--- START ---
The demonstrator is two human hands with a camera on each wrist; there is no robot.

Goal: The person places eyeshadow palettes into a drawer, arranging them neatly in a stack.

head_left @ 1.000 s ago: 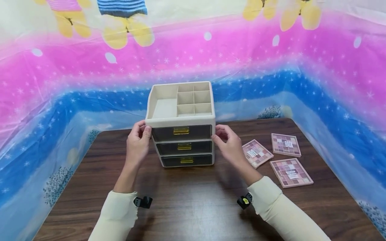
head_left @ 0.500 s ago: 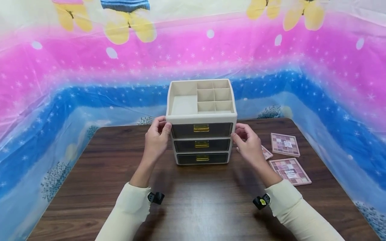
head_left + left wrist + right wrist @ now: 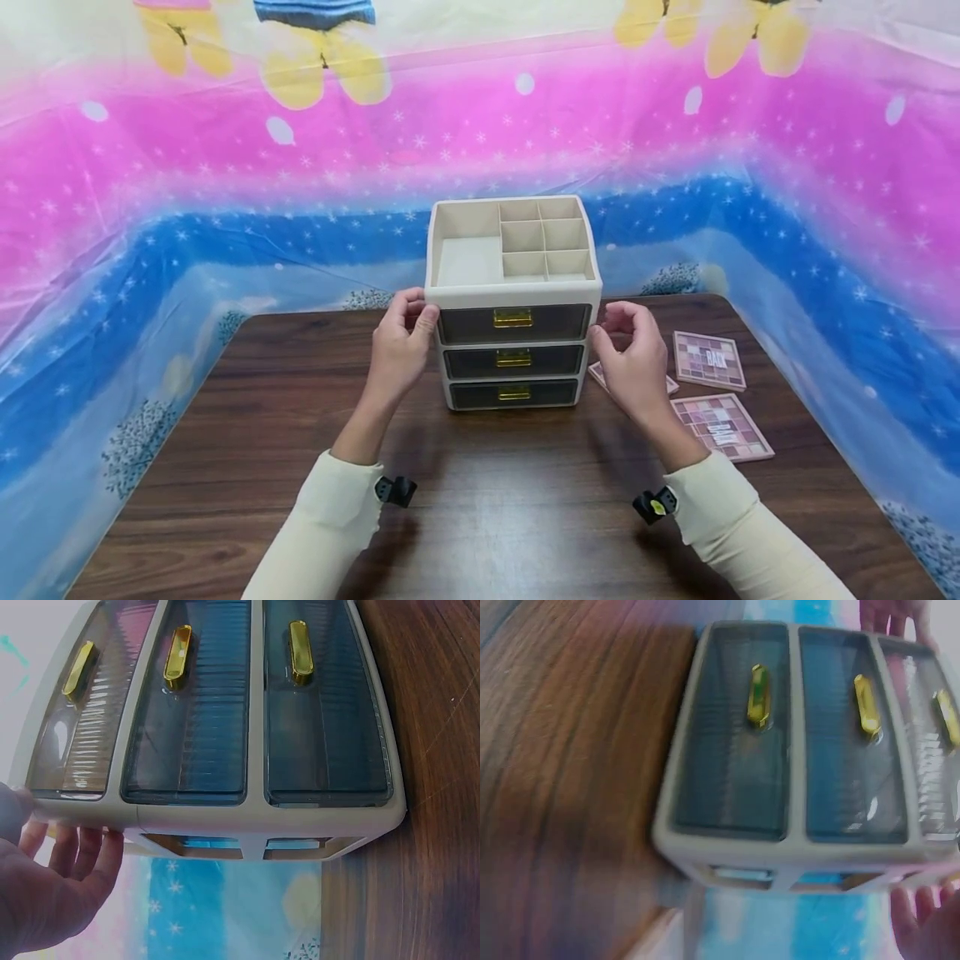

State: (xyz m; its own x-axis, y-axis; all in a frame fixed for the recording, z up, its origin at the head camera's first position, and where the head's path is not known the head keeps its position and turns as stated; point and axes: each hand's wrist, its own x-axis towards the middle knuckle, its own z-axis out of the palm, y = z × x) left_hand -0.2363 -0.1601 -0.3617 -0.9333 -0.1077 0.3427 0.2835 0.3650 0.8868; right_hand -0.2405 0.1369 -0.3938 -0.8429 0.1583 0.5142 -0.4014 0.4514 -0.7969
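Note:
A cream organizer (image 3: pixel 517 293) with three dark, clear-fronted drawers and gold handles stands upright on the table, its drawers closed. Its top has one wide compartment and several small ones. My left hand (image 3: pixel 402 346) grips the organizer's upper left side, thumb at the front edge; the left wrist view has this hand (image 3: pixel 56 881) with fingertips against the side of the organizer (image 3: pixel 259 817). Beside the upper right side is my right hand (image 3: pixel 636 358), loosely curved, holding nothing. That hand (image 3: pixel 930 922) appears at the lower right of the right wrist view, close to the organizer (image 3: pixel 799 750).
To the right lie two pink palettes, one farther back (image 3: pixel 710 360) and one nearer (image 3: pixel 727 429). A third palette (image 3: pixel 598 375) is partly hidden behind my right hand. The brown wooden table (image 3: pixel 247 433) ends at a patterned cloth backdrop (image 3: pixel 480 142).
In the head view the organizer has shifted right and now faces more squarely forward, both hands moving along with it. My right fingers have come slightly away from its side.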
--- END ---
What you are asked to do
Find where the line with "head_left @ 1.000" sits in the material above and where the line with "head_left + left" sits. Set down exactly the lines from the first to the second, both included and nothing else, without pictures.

Solution for this exercise
head_left @ 1.000 s ago: 
head_left @ 0.500 s ago: 
head_left + left wrist + right wrist @ now: 

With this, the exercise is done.